Волчья ягода - страница 4



— Аса!

— Да шучу я, мам... — уже серьезно выдохнула. — Все понимаю. Надо было сказать, что все будет хорошо с вашим другом.

— Уже лучше, — оценила, забирая смолотое. — Люди, Аса, могут забыть, что ты скажешь. Могут забыть даже, что ты сделала. Но они запомнят, что ты их заставила почувствовать. Что почувствовал Строн, как думаешь, а?

Теперь я посмотрела на кончики ботинок.

— Неловкость, — ответила за меня мама, возвращаясь на кухню.

Я осталась за прилавком, ощущая вину перед Строном, его другом, мамой и собой. Старалась же сделать все хорошо, а получилась какая-то ерунда на ровном месте!

Когда дверь лавки опять со скрипом открылась, я еще купалась в неприятном чувстве. Поспешно подняла глаза, но внутрь просунулась рыжая голова. Я сразу расслабилась.

Олов — мой друг с детства. Повзрослев, рыжий мальчишка вытянулся в мужчину выше меня на полголовы, не потерял ни одной конопушки, но внутри остался все тем же безобидным, вихрастым и смешным мальчишкой, который не выговаривает «р».

— Мату... — начал и замолчал, увидев меня. — Аска?! Ты чего тут?

Почтительный тон тут же сменился на небрежный.

— Матушка занята, — проворчала.

— Дай мне что-нибудь от спины, — требовательно заявил, шагнув внутрь.

— Плетей? — хохотнула. Никакой материнской заботы изображать я не собиралась.

— Аса. О чем мы с тобой только что говорили? — Агла проговорила с кухни строго мне и тут же мягко добавила Олову. — Рада тебе, рыжая голова.

— Здгавствуйте, матушка, — зычно крикнул он. Голос у него тут же присмирел.

Я поджала губы. Ну Олову-то как я буду мамой, если мы друзья? Агла порой совершенно невыполнимые задачи задает.

Еще раз глянув на него, я принудительно представила его своим сыном.

— А что со спиной-то? — подражая певуче-сочувственному тону Аглы, я пыталась сдержать разъезжающиеся в улыбке губы.

— Ой, болии-ит, — он насмешливо передразнил меня. Больным не выглядел.

И тоже материнский тон не принял.

Это стерпеть я не могла, и бросила в него тряпкой, которой протирала стол. Пригнуться друг не успел.

— Не у меня болит, мать жалуется, — уже серьезнее добавил, возвращая назад тряпку.

Сколько мы с Оловом вместе проводили время? Бегали наперегонки, сигали в речку, лазили на деревья, шли по следу медведя... Дрались даже несколько раз, еще до того, как у него волосы на ногах начали расти. Он мне как брат.

— На, это поможет, — поставила перед рыжим разогревающий бальзам с живицей.
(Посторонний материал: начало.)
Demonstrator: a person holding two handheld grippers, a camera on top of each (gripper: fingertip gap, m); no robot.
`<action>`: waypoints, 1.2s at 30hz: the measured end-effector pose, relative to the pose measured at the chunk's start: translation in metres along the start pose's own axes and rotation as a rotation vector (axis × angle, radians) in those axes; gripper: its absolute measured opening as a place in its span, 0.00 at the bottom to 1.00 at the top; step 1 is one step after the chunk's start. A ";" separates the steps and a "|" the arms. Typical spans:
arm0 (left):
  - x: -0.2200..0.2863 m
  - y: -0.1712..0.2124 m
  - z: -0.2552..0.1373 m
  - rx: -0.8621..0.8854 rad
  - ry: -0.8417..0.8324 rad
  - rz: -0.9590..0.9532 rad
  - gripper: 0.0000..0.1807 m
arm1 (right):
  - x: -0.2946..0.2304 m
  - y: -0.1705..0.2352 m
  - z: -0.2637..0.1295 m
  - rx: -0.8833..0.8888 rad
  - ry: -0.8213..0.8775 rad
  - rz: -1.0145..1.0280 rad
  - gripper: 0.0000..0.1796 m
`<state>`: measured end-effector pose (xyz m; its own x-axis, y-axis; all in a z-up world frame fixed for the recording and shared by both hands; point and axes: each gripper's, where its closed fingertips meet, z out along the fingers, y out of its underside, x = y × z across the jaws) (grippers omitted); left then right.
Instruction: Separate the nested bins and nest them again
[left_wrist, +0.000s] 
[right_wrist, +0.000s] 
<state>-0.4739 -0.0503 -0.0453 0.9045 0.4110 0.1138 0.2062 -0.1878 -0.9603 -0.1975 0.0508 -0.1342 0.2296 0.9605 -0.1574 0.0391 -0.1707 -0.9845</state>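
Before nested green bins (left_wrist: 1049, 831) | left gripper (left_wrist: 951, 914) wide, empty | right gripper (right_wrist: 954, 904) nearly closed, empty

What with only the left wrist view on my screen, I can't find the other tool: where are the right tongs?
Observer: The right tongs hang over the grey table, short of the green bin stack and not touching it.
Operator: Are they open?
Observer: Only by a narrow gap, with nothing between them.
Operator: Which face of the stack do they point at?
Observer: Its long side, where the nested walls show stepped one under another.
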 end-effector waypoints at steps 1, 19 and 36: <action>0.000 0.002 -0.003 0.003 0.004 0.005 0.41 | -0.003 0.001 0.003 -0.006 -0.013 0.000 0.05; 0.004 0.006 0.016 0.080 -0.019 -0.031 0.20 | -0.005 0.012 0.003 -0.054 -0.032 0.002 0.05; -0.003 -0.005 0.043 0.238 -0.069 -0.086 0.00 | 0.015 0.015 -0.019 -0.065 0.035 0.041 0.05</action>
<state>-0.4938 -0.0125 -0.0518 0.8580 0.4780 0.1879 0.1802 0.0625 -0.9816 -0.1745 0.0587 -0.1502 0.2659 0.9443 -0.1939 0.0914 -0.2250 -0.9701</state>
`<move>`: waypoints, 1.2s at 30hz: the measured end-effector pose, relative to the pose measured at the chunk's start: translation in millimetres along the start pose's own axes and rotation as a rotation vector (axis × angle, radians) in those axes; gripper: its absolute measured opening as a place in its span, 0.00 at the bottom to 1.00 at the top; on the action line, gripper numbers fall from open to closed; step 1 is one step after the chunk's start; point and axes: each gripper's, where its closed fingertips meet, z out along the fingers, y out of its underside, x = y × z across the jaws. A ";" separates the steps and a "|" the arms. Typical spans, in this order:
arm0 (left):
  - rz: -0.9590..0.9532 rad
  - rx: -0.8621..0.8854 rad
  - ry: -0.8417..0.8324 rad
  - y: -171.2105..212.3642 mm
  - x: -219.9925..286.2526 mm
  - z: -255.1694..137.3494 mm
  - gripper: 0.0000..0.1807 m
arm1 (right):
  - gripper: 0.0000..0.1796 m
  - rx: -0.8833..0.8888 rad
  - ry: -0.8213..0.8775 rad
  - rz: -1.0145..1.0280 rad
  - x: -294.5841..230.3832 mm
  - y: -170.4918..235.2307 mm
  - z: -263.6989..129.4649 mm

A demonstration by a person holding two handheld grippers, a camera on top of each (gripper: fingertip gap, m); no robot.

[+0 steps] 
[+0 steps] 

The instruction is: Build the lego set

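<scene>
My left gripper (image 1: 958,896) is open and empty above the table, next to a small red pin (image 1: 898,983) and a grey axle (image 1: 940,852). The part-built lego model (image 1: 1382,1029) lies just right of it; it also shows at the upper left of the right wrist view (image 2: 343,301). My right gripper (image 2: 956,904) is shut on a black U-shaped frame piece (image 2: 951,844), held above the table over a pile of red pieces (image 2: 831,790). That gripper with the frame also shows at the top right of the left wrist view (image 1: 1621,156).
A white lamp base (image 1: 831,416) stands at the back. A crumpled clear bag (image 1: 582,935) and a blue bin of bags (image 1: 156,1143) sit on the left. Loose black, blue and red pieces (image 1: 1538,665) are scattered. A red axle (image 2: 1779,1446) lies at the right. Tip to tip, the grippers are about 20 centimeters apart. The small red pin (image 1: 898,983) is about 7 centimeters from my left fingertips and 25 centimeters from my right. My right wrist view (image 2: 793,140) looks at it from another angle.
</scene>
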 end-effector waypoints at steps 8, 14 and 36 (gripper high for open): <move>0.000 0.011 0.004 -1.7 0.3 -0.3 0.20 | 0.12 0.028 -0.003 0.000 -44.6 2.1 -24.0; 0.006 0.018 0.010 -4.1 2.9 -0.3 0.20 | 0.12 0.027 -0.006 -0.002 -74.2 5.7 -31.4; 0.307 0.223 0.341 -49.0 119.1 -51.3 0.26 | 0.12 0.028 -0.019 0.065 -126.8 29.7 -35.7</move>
Бальзамы мы варили сами. — Передай матери: наносить надо на чистую кожу. Как натрет, пусть руки вымоет. Если потом глаза потереть — можно без глаз остаться.

Олов испуганно сдвинул рыжие брови к переносице.

— Без глаз?

— Аса! — воскликнула матушка.

Я закатила глаза.

— Мам, это же Олов! Я просто не так выразилась! Жечь будет больно. Руки после бальзама мыть, запомнил? И... — я вспомнила, что надо прощаться на хорошей ноте. — Здоровья матушке тво... ей.

Последние два слога я проговорила медленно-медленно, потому что в лавку, тяжело переваливаясь, вступил мой кошмар.

У кошмара были грузные очертания, пушистые белые кудри, маленькие глазки и озабоченное доброе лицо. Бабушка Инга. Мнительная и тревожная, она считала, что болеет всем и желала лечиться от всего. Переубедить ее было совершенно невозможно. При этом Инга боялась самостоятельно даже заварить травы, утверждала, что не может сама мазать бальзамы и отказывалась без травницы пить настойки, уверяя, что обязательно что-нибудь перепутает. Не далее как вчера, она попросила слабительное... Я дала его с подозрением, что все сделанное мне же и вернется.